-------- Input

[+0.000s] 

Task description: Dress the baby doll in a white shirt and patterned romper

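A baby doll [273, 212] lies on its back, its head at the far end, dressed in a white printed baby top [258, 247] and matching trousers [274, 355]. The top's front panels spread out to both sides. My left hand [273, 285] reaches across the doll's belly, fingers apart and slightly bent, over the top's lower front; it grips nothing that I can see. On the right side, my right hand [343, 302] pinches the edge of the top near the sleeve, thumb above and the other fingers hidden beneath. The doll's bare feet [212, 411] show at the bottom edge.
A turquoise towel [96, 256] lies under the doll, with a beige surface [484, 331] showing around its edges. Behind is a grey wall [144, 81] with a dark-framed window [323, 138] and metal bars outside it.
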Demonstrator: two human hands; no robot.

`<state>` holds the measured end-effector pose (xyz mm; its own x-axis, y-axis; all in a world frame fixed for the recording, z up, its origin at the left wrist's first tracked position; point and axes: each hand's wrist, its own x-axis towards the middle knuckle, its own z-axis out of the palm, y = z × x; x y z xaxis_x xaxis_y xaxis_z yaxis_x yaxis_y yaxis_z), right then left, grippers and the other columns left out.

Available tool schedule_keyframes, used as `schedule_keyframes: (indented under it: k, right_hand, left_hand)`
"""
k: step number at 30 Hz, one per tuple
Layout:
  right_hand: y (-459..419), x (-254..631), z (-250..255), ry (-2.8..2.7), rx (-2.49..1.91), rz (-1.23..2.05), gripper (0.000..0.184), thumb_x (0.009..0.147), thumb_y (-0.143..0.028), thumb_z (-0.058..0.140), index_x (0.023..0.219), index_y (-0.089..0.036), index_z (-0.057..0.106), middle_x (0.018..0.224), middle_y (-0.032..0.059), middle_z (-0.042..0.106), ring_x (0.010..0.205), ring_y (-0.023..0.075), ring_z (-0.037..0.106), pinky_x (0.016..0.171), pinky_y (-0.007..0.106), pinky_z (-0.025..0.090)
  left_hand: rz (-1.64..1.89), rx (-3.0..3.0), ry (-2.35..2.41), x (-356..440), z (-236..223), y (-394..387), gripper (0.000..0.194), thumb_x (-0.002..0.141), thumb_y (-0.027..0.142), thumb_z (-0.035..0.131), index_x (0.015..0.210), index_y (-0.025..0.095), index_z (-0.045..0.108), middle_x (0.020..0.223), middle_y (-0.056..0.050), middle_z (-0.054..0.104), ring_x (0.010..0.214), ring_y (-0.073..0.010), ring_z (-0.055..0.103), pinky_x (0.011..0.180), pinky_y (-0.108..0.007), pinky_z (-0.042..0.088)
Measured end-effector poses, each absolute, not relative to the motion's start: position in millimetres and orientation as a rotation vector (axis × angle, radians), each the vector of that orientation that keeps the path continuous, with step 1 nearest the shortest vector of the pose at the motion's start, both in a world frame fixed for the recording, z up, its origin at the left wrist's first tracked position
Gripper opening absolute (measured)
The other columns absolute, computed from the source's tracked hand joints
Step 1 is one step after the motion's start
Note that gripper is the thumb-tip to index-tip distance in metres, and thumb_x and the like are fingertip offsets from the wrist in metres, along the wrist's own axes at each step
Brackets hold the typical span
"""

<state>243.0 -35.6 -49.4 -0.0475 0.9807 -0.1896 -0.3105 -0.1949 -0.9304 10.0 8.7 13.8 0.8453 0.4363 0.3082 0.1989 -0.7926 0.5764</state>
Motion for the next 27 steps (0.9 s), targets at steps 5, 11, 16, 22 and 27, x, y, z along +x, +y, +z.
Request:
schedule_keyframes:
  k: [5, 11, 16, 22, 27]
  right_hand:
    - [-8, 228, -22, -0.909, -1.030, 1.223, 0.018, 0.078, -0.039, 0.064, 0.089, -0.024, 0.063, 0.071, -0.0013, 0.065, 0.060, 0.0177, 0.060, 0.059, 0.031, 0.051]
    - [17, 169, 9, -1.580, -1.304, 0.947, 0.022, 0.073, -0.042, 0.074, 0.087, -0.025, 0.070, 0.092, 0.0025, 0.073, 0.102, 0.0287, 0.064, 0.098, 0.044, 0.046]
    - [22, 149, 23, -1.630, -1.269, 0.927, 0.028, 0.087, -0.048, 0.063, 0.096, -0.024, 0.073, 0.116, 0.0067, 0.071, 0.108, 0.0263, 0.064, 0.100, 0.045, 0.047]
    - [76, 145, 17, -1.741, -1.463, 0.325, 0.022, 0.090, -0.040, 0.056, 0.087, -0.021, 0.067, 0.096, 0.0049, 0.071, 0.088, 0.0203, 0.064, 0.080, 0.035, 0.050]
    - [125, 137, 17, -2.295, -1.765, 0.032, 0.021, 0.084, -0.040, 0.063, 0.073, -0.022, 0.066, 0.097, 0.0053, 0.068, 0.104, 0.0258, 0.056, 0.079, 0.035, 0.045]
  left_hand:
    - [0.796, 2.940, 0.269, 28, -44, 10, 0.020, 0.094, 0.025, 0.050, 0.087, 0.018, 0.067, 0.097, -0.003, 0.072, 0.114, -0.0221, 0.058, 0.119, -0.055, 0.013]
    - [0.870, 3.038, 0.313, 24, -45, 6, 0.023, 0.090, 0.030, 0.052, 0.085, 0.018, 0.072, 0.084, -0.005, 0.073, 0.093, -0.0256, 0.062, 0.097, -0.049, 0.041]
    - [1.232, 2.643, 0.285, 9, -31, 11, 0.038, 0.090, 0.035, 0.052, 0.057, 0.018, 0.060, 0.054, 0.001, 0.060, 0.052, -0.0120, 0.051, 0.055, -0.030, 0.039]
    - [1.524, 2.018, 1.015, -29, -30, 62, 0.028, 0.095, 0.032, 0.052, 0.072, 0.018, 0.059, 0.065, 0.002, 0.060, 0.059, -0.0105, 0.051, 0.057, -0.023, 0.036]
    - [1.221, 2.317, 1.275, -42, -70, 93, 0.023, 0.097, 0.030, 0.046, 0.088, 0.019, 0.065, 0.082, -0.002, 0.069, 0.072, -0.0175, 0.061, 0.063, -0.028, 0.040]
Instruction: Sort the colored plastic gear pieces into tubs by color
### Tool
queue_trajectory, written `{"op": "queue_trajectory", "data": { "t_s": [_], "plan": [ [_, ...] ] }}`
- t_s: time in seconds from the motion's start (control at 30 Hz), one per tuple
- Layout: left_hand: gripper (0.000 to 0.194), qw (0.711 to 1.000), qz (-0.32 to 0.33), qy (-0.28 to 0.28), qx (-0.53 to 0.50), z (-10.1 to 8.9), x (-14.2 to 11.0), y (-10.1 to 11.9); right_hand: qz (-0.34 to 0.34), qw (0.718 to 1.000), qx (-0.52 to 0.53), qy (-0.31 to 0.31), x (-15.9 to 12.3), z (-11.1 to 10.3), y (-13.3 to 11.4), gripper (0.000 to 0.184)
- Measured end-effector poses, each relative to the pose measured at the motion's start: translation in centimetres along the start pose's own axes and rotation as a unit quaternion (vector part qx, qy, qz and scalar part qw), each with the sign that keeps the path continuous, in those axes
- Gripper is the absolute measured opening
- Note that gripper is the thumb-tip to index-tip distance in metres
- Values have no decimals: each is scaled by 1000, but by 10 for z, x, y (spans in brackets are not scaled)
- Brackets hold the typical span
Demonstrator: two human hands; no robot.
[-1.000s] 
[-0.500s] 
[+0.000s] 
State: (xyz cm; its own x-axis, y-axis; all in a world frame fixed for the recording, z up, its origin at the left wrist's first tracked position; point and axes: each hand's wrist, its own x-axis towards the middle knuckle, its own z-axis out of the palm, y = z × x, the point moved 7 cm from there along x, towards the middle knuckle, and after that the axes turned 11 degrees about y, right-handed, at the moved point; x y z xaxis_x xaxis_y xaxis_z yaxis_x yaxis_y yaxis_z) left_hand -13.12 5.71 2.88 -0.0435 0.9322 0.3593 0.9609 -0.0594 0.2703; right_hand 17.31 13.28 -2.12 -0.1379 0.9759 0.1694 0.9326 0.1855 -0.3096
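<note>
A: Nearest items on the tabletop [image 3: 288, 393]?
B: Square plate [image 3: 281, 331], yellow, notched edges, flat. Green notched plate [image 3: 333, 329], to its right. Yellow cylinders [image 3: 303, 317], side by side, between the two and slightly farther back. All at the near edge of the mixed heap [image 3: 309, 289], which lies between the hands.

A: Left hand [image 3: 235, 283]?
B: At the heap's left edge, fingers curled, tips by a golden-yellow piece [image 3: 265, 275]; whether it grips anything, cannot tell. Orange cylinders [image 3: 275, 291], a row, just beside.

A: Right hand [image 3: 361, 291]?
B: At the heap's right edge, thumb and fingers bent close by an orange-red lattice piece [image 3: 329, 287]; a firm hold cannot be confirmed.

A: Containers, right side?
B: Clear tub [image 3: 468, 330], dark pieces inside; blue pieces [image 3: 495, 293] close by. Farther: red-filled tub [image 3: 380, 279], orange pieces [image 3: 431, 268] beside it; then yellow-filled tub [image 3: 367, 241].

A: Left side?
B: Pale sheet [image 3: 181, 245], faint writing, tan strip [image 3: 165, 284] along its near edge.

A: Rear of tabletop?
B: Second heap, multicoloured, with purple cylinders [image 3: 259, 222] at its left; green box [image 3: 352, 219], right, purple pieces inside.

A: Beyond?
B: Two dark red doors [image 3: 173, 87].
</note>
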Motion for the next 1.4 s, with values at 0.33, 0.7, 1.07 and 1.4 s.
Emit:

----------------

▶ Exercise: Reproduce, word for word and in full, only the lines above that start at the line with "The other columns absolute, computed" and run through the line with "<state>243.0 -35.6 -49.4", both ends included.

▶ Result of the exercise:
The other columns absolute, computed from the source's tracked hand joints
Step 1 is one step after the motion's start
Note that gripper is the thumb-tip to index-tip distance in metres, and thumb_x and the like are fingertip offsets from the wrist in metres, along the wrist's own axes at each step
Brackets hold the typical span
"""

<state>243.0 -35.6 -49.4 -0.0475 0.9807 -0.1896 -0.3105 -0.1949 -0.9304 10.0 8.7 13.8 0.8453 0.4363 0.3082 0.1989 -0.7926 0.5764</state>

The exercise has been fully answered.